What is needed is each line of the data below that holds the string "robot".

== Segment start ==

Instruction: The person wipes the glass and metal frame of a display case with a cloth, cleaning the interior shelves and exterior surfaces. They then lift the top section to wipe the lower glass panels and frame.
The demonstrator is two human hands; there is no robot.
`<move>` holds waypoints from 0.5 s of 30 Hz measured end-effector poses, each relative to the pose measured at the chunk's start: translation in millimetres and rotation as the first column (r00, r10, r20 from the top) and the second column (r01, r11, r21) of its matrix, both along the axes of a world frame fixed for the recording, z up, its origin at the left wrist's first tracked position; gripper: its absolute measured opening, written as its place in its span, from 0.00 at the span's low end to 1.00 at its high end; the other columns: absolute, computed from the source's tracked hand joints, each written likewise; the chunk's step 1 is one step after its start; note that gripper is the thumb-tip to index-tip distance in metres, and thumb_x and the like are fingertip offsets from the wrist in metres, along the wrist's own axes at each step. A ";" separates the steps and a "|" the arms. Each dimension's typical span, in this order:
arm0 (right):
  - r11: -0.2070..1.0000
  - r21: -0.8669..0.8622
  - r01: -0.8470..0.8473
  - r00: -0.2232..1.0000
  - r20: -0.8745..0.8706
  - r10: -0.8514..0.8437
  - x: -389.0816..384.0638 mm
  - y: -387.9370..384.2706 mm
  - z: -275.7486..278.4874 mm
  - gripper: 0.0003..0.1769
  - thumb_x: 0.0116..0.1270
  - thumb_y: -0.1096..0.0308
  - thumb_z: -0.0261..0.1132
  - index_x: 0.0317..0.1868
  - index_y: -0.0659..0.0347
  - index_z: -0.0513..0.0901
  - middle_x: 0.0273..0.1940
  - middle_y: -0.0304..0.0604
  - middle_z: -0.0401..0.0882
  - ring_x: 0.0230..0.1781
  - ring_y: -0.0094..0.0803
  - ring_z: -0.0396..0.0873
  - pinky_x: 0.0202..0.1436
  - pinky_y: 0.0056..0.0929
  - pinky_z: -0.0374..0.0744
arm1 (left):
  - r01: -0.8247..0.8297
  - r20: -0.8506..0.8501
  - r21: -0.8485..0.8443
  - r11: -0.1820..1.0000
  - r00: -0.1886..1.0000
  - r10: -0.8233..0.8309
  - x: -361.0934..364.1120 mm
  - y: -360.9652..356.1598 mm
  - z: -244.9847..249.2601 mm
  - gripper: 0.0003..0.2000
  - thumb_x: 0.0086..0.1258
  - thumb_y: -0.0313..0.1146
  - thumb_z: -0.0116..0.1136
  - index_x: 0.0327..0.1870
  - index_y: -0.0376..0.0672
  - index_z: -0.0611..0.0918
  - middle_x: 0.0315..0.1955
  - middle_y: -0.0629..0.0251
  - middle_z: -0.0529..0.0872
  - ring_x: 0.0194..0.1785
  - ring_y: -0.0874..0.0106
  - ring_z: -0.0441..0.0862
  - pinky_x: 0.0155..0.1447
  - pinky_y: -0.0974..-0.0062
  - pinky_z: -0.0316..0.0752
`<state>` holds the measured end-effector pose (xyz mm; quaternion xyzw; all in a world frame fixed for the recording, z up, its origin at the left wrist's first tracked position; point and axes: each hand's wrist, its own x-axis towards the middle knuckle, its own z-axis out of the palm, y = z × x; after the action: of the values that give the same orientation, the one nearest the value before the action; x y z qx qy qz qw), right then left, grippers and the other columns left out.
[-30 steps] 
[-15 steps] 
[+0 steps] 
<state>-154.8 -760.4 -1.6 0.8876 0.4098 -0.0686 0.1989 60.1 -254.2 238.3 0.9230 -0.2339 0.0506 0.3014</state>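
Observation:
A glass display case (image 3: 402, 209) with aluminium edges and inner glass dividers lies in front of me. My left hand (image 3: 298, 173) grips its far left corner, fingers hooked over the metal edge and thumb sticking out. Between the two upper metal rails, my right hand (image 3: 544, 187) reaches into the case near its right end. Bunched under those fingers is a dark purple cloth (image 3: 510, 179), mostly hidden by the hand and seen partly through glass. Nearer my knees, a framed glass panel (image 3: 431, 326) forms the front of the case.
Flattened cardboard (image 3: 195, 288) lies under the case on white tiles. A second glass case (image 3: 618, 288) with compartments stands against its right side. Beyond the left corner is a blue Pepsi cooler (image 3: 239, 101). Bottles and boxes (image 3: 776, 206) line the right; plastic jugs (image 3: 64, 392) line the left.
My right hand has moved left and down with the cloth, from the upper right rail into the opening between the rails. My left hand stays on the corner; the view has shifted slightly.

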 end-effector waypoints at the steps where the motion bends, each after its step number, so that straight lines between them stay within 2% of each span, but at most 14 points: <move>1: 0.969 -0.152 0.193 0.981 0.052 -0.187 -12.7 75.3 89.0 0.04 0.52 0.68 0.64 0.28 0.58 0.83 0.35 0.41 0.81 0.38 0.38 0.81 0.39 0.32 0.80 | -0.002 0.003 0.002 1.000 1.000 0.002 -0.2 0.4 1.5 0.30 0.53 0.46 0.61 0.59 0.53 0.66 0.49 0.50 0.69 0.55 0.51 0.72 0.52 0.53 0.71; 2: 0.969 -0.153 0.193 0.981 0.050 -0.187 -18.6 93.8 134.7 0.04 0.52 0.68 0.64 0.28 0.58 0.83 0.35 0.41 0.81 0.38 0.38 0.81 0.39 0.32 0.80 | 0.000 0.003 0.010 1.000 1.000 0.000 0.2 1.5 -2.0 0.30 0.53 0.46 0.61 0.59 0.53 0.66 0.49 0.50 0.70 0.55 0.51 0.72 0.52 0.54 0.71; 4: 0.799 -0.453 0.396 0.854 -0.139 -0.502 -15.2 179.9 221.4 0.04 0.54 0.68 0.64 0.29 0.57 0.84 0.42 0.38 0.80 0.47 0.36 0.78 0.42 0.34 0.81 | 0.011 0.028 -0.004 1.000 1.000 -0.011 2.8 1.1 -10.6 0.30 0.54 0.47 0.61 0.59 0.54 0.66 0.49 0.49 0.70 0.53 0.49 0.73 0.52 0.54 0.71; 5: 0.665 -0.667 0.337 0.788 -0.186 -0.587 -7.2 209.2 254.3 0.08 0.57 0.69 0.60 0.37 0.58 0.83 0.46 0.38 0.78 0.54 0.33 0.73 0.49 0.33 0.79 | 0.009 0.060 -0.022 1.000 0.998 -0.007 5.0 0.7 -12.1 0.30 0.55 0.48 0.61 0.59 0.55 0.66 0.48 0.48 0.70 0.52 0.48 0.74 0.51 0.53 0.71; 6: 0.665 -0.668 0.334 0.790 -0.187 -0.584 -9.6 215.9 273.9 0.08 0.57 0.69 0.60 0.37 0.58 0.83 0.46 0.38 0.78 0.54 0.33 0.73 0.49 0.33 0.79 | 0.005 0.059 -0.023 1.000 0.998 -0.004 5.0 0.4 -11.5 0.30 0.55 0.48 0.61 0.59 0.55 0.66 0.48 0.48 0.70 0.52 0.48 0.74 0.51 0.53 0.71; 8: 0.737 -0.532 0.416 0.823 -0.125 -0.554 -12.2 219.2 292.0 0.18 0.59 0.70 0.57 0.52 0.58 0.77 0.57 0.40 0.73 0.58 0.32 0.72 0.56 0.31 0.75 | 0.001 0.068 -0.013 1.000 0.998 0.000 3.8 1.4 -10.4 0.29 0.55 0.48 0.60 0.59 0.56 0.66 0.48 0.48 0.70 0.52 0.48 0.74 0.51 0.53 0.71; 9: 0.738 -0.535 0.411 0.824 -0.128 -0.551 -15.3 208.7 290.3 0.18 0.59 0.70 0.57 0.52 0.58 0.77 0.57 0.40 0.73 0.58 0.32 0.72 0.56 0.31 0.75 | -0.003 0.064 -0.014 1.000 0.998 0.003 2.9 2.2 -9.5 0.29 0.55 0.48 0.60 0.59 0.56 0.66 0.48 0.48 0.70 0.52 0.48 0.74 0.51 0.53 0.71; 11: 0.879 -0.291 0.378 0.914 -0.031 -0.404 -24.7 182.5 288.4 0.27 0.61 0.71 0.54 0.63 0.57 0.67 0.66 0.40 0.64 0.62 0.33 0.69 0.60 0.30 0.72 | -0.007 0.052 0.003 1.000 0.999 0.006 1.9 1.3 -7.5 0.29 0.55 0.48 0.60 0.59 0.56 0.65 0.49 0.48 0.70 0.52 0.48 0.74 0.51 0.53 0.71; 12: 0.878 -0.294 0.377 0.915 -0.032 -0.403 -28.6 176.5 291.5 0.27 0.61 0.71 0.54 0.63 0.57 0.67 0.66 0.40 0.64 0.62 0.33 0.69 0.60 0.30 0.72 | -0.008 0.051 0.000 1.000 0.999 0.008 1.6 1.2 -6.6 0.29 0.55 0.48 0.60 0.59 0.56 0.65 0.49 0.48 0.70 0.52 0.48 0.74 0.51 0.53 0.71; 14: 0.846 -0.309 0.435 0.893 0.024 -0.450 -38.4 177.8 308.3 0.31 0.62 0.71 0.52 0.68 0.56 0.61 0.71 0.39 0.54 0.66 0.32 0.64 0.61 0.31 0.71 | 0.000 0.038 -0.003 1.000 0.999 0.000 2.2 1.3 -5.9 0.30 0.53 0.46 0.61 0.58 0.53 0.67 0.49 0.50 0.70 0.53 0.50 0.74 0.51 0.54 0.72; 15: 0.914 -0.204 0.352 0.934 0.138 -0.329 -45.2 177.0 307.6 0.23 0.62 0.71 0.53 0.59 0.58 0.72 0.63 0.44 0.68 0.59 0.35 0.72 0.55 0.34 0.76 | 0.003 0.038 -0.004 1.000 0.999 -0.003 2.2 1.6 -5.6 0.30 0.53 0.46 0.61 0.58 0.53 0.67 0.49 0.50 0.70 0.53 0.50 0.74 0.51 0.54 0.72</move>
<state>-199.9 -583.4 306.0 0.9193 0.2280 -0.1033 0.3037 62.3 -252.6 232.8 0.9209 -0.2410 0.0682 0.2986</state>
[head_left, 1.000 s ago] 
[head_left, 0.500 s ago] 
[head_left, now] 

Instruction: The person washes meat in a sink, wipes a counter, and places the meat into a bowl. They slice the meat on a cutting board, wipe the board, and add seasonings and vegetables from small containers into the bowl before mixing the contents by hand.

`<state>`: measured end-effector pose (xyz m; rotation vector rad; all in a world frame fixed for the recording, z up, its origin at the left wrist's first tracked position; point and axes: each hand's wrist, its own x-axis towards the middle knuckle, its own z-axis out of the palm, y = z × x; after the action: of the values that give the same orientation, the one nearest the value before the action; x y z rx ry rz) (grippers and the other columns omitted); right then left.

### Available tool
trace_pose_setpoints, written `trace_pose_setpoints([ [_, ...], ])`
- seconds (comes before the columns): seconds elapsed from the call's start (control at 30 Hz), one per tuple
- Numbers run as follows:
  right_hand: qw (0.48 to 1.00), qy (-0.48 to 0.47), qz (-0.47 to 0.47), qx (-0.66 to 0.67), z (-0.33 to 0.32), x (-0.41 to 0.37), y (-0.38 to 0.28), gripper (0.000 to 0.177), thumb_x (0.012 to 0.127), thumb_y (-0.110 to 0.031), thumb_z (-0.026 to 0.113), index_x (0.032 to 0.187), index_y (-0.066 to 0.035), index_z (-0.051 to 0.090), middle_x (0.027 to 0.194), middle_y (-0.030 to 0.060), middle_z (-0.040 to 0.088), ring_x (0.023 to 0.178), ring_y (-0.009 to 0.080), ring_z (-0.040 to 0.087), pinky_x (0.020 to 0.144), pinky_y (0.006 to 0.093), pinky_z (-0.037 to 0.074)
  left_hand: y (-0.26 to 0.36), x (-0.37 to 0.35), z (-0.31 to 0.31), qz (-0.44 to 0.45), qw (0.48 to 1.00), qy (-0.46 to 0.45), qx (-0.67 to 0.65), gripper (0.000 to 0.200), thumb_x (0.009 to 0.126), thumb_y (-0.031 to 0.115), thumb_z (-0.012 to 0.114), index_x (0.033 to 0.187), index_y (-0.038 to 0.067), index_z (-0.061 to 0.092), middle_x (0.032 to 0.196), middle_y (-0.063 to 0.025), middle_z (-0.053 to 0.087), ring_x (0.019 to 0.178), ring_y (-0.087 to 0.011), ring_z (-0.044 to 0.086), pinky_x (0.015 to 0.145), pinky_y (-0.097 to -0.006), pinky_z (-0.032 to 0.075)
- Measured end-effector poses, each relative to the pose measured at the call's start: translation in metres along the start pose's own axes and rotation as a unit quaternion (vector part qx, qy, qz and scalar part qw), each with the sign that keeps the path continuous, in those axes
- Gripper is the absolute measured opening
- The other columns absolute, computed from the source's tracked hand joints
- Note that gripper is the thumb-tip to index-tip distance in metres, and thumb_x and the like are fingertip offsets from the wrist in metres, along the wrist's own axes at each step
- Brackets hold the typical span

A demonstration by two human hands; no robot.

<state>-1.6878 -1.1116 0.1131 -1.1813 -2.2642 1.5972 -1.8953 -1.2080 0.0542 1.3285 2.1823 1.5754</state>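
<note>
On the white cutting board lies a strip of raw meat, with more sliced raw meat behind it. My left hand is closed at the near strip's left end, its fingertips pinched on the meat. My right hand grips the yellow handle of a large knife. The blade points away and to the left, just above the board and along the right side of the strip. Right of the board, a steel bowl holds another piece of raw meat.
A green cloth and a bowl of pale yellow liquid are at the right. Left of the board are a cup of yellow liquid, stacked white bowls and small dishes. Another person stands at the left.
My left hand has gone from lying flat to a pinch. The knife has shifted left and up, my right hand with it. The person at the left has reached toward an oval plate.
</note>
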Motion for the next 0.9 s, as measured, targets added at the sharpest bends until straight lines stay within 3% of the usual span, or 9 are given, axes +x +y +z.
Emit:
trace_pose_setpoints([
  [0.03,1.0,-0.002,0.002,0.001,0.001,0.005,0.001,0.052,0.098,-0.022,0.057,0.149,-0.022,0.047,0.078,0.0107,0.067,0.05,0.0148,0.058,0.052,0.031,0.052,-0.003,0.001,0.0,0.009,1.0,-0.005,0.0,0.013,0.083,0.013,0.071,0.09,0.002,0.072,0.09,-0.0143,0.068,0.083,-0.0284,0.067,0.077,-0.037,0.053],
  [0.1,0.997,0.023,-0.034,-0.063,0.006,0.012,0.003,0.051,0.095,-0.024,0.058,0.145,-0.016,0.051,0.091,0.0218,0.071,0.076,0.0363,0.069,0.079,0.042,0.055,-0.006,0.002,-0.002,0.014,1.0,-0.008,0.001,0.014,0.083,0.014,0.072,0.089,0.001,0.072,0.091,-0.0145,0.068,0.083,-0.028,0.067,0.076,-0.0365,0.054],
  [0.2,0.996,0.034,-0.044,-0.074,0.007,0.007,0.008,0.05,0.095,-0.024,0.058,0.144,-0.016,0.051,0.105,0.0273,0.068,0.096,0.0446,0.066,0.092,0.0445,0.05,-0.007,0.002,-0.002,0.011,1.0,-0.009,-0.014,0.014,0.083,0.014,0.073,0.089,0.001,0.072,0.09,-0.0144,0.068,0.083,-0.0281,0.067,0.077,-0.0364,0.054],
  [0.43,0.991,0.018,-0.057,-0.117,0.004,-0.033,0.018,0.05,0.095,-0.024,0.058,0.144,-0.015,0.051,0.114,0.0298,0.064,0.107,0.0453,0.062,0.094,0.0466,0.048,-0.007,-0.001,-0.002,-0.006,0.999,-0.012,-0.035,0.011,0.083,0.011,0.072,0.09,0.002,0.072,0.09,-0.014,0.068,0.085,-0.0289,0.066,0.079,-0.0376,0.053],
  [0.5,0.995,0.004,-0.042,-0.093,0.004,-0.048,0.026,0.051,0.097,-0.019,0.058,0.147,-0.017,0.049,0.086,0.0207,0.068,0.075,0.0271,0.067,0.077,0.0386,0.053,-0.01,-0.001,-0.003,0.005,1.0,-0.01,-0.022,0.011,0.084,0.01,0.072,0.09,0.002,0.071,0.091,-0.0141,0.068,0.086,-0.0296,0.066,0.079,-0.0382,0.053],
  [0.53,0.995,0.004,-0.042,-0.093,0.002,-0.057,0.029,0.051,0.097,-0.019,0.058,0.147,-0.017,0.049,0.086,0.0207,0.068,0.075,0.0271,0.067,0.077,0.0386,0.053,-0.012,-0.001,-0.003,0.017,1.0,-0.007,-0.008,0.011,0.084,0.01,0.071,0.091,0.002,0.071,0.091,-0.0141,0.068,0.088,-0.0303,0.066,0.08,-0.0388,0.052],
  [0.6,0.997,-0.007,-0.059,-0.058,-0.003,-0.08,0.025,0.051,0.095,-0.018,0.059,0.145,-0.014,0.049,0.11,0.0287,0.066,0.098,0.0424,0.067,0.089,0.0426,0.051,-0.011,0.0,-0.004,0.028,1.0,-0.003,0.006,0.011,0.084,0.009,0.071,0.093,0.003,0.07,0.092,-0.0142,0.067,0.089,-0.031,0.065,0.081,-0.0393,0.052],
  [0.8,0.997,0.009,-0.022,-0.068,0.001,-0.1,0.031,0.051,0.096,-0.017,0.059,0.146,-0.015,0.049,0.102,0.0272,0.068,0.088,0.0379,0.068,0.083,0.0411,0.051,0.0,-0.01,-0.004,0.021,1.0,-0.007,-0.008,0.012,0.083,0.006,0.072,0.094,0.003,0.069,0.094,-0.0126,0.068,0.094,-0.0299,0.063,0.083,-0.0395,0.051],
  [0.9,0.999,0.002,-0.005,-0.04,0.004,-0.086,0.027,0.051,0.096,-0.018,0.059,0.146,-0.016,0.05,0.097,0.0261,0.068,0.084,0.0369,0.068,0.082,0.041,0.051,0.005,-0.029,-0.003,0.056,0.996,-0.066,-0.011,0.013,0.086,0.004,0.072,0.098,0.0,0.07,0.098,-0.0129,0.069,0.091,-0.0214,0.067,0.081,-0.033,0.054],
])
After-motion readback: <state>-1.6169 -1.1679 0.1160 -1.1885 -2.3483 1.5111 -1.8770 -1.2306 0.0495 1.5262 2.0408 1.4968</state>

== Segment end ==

Answer area:
The demonstrator is two human hands; there is no robot.
A demonstration by two human hands; no robot.

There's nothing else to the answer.